My grandmother would spend hours peeling them prior to using them.  God bless her, but it just wasn't worth it.  But she was stuck in her ways, and thats the way her mother, grandmother .... did it.


----------



## Selkie (Jun 28, 2015)

Rinse under running water while using a mushroom (soft) brush. Water absorption is nil!


----------



## Andy M. (Jun 28, 2015)

Yup!  Quick rinse under running water and pat dry with a paper towel.  Store them in the fridge dirty in a paper bag and wash just before use.


----------



## Dawgluver (Jun 28, 2015)

I'm a 'shroom rinser too.


----------



## Kayelle (Jun 28, 2015)

It depends if there's anything on them. Most times there isn't and I don't bother. 

I do have a cute soft mushroom brush however. It's also good on dusty lampshades.


----------



## taxlady (Jun 28, 2015)

TremontRhino said:


> Alton Brown did a bit about this.  He weighed 'shrooms before and after a quick rinse.  Any water absorbed was negligible.

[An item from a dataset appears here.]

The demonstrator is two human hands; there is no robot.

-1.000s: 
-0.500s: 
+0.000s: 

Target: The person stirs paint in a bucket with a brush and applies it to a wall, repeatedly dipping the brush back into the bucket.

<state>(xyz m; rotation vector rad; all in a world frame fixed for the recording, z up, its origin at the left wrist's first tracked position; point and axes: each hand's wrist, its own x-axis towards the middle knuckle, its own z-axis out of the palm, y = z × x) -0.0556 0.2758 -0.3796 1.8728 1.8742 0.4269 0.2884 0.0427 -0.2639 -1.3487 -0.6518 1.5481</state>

I was also going to mention that. For me, it's a quick rinse and any necessary brushing.


----------



## Addie (Jun 28, 2015)

When you take what they are grown in, I wash them. The mixture is sterilized  part dirt and part manure. Mostly dirt. Which doesn't make much sense to me. I would think if it was sterilized, wouldn't the heat of sterilization destroy the bacteria that promote the growth of the mushrooms? But what the heck do I know. I don't grow mushroom. I eat them and happy to do so.


----------



## GotGarlic (Jun 28, 2015)

Here's an interesting page about how mushrooms are grown on a farm. They're typically grown in compost and use decaying organic matter for food. I wouldn't think sterilized soil would work very well. 

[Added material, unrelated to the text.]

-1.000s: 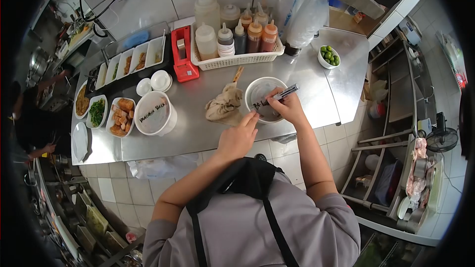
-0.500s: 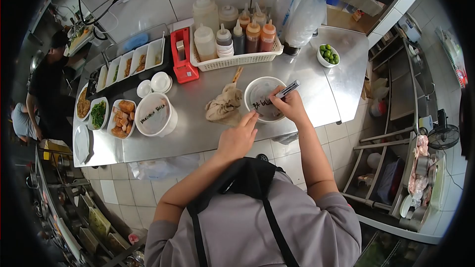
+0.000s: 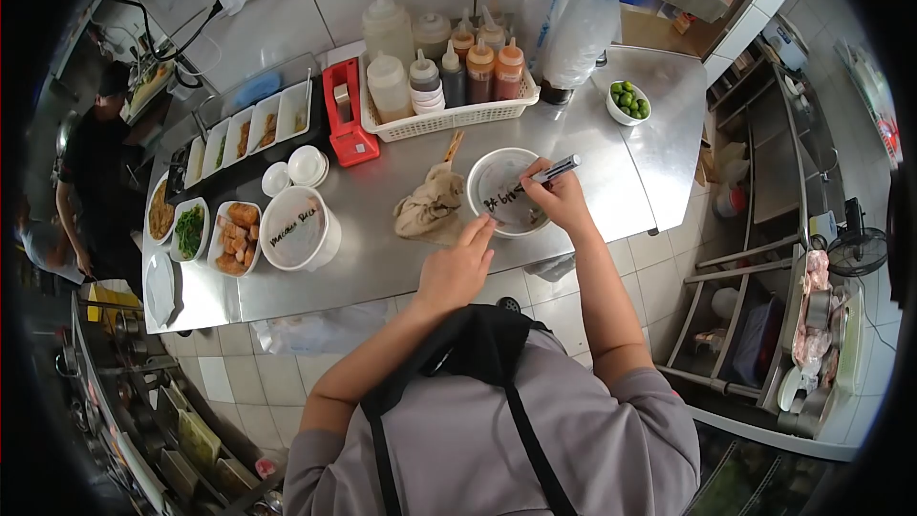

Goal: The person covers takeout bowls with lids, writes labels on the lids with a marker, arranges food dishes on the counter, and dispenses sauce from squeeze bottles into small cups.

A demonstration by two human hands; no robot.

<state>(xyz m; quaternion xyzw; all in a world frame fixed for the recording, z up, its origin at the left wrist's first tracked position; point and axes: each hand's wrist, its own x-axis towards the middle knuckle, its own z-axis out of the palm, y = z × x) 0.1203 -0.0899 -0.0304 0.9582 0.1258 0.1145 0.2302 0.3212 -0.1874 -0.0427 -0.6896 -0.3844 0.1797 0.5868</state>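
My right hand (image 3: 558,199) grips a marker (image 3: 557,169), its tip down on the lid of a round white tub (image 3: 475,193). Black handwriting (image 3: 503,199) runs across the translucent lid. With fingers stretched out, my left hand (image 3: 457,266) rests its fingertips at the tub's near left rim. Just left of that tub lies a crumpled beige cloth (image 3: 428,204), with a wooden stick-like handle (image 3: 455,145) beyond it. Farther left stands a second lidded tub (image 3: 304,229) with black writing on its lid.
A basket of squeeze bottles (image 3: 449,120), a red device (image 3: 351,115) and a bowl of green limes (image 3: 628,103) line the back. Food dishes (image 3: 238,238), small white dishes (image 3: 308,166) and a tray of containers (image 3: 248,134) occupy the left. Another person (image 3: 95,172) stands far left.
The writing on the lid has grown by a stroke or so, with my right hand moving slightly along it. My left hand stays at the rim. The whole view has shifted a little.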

http://smithmeadows.com/farm/how-are-mushrooms-grown/


----------



## RPCookin (Jun 28, 2015)

My sister was taught way back in home ec in high school that you never wash mushrooms, and I'll bet she still dry brushes them.  She saw me rinsing some mushrooms once about 25 years ago and chewed me out for making them "slimy", which is what her teacher had told her years earlier.  I told her that they were going into a dish that had a water based tomato sauce (chili con carne), and rinsing them wouldn't make a particle of difference in the end result, but she was adamant.  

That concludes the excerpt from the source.